Greenwich Becomes Mean
June 22, 1675

UNIX and UNIX-based operating systems keep time by using UTC and applying an offset for the local time zone. Notably only the Windows operating system uses local time as the assumptive basis for your computer’s clock. In fact, UNIX-based operating systems define the current time by the number of seconds which have passed since 00:00:00 UTC on Thursday, 1 January 1970, otherwise known as the UNIX epoch. So for those of you following along, a decree by a king in 1675 is the basis for how much of our technology of today keeps track of time.
Ford Motor Company Incorporated

Henry Ford incorporates the Ford Motor Company with ten investors and $28,000. Ford will begin building automobiles on Mack Avenue in Detroit in a converted factory that previously produced wagons.

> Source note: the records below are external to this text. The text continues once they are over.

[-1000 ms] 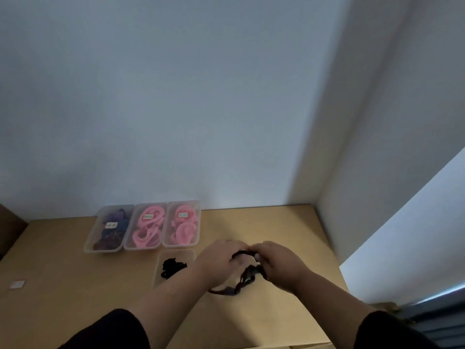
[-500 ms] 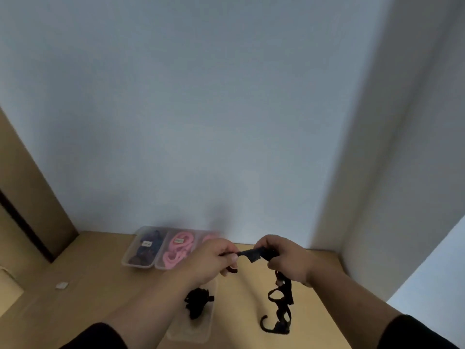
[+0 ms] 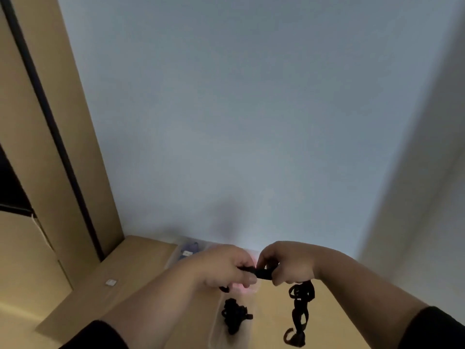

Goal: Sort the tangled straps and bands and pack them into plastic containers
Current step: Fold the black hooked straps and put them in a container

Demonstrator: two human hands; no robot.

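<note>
A black strap (image 3: 300,313) hangs twisted in the air above the wooden table (image 3: 141,268). My left hand (image 3: 221,269) pinches one end of it and my right hand (image 3: 286,265) grips it close by, with the long curled tail dangling below the right hand. Under my hands stands a clear plastic container (image 3: 216,331) with a bundle of black straps (image 3: 235,316) inside. Behind my left hand a container with dark blue bands (image 3: 187,250) shows partly; a pink glow beside it is mostly hidden.
A small white tag (image 3: 110,282) lies on the table at the left. A tall wooden panel (image 3: 50,137) with a dark gap rises on the left, and a pale wall fills the back and right.
The view has tilted further up and left. My hands have lifted the black strap off the table and drawn close together, and its tail now hangs free.
</note>
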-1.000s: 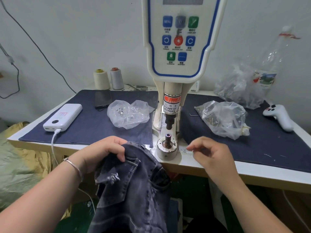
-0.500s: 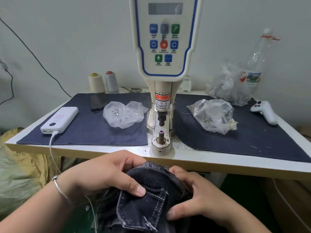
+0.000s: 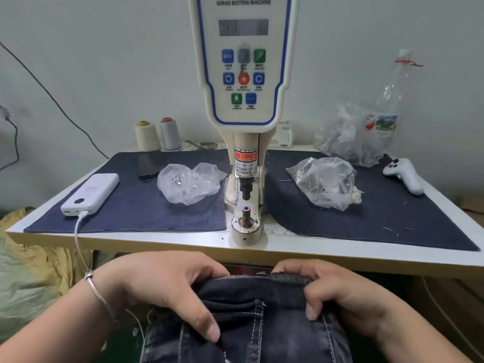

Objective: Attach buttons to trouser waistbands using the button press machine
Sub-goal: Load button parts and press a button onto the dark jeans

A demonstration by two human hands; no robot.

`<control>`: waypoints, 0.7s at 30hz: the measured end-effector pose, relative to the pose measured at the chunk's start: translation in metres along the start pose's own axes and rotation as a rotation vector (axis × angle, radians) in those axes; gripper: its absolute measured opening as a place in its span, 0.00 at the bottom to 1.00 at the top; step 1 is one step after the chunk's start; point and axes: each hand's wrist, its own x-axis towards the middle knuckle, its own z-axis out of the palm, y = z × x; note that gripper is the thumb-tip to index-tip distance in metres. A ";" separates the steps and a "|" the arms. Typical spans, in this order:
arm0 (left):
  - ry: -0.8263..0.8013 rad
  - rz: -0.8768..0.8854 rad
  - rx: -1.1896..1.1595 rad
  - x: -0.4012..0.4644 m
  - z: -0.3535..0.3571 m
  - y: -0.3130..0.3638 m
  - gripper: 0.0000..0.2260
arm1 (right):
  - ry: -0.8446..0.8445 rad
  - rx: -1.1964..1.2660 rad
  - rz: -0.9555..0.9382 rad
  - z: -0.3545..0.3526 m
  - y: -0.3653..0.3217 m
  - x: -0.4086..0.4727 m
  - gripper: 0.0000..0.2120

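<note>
Dark denim trousers (image 3: 251, 318) lie in my lap below the table's front edge, waistband uppermost and stretched sideways. My left hand (image 3: 162, 286) grips the waistband's left part, thumb on top and fingers curled behind the edge. My right hand (image 3: 337, 292) grips the right part the same way. The white servo button machine (image 3: 243, 74) stands at the table's middle, its black punch (image 3: 245, 188) raised above the round lower die (image 3: 245, 224). A clear bag with metal buttons (image 3: 188, 183) lies left of the machine, another bag of parts (image 3: 323, 182) right of it.
A white power bank (image 3: 91, 193) with a cable sits at the left on dark cloth (image 3: 131, 205). A phone (image 3: 150, 163), two thread cones (image 3: 157, 134), a crumpled bag with a plastic bottle (image 3: 387, 100) and a white handheld controller (image 3: 404, 174) lie toward the back and right.
My right hand came off the table edge and took hold of the waistband. Both hands then pulled the waistband out flat and wider apart in my lap.
</note>
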 end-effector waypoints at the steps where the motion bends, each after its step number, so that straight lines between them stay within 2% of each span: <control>1: -0.002 -0.034 0.042 0.002 -0.002 -0.001 0.18 | 0.025 -0.004 0.019 -0.001 -0.002 0.002 0.26; 3: 0.021 -0.059 0.069 0.005 -0.007 -0.002 0.19 | 0.080 0.024 0.026 -0.004 -0.007 0.005 0.25; 6: 0.099 -0.001 -0.015 0.012 -0.016 -0.002 0.19 | 0.131 0.047 -0.012 -0.012 -0.025 0.012 0.21; 11: 0.340 0.023 -0.177 0.034 -0.037 -0.008 0.24 | 0.293 -0.080 0.008 -0.037 -0.055 0.039 0.18; 14: 0.491 0.005 -0.203 0.048 -0.048 -0.009 0.13 | 0.355 -0.076 0.021 -0.050 -0.065 0.060 0.17; 16: 0.534 0.003 -0.183 0.053 -0.056 -0.011 0.10 | 0.374 -0.097 0.013 -0.057 -0.068 0.071 0.16; 17: 0.539 0.005 -0.164 0.055 -0.059 -0.012 0.10 | 0.386 -0.106 0.004 -0.060 -0.069 0.076 0.16; 21: 0.566 0.034 -0.121 0.060 -0.070 -0.013 0.23 | 0.500 -0.174 -0.077 -0.072 -0.066 0.092 0.15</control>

This was Ford’s 3rd attempt at building a company that produced cars and the investment was down to $300 before the first Ford was sold. Eventually the Ford Model T would be largely responsible for popularizing the automobile to the general public, at one point representing half of all cars on the road.
Speak & Spell

Texas Instruments Inc. introduces the Speak & Spell, a talking educational toy for children. The device features the first electronic duplication of the human voice on a single chip of silicon. It transformed digital information processed through a filter into synthetic speech and could store more than 100 seconds of linguistic sounds.
Life Finds a Way

The motion picture Jurassic Park premiers in Washington D.C. The highest grossing film in history at the time, the contributions of Jurassic Park to the field of special effects is perhaps as important as the original Star Wars movie 16 years prior. During the production of the movie, the decision was made to incorporate the use of computer generated imagery (CGI for short) in a large scale. By interweaving the use of CGI and animatronics, the movie’s special effects were of a realism unprecedented at the time (and for many still to this day). Jurassic Park jump started a wave of movies that made heavy use of CGI throughout the rest of the 90’s, and at present, the use of CGI pioneered by the movie is now entirely commonplace.
VHS Introduced to America

The VHS videocassette format is introduced as Vidstar in North America at a press conference before the Consumer Electronics Show starts in Chicago. VHS, or Video Home System, was based on an open standard developed by JVC in 1976. As compared to the Sony Betamax format it would compete against, VHS allowed longer playtime, faster rewinding, and fast-forwarding.